What the Fed rate hike means for your finances

Austin Powers Fed Rate Hike

On Wednesday, Federal Reserve Chair Janet Yellen announced that the fed is raising the federal funds rate by a quarter of a percentage point to a range of 0.5 percent to 0.75 percent. The move could end up helping savers and hurting borrowers with credit card debt and adjustable mortgages. However, most Americans likely won’t feel very large impact unless the Fed rate hike is followed by several more.

5 ways the Fed rate hike will impact your personal finances

1. Credit card rate will rise with the Fed rate hike

The vast majority of credit cards are variable interest rate card that are tied directly to the prime rate. The prime rate is about 3 percentage points above the federal funds rate. So when the federal funds rate changes, the prime rate follows – meaning credit card rates are moving too.

So the Federal Reserve increasing interest rates will make it a bit more expensive for you to borrow money with a credit card.

2. Savings rates will go up a bit

 

CD and savings rates generally follow the short-term interest rates that track the Federal funds rate. However, it’s not an exact correlation –  Treasury yields and other economic factors also influence rates on long-term CDs.

3. Auto loans are going to be a little more expensive

As mentioned above, the federal funds rate largely influences short-term interest rates, however it does have an impact on medium-term loans like auto loans.

And lenders will price auto loans relative to the prime rate, which tends to move with the federal funds rate.

4. Mortgage rates likely won’t be influenced much by Fed rate hike

While the Federal Reserve has an indirect influence on mortgages, mortgage rates are dictated the bond market – mostly the 10 year Treasury.

Sometimes mortgage rates go up when the Fed increases short-term rates. This time mortgage rates increased in anticipation of a Fed rate hike.

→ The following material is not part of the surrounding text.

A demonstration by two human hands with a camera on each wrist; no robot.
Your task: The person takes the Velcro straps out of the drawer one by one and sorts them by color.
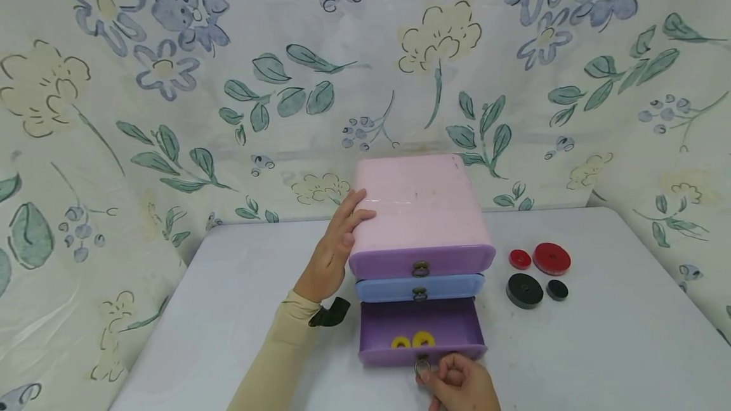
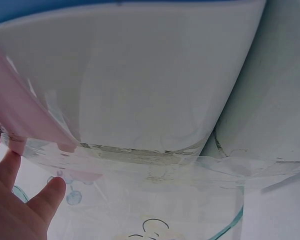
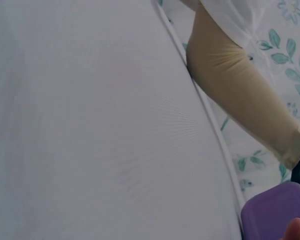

However jut because the Fed rate hike won’t won’t be pushing up mortgage rates, doesn’t mean mortgage rates won’t go up. Most housing experts including Mortgage Bankers Association, Fannie Mae, Freddie Mac and the National Association of Realtors expect mortgage rates to rise in 2017.

5. Home equity lines of credit interest rates will go up with Fed rate hike

The home equity line of credit, or HELOC, is linked to the prime rate, so when the Fed raises its target rate, HELOC rates go up too. So if you are looking to tap equity from your home, you will want to carefully compare the cost of a HELOC versus a traditional cashout refinance. Because if the Fed continues to increase interest rates then the cost of your HELOC will also continue to rise.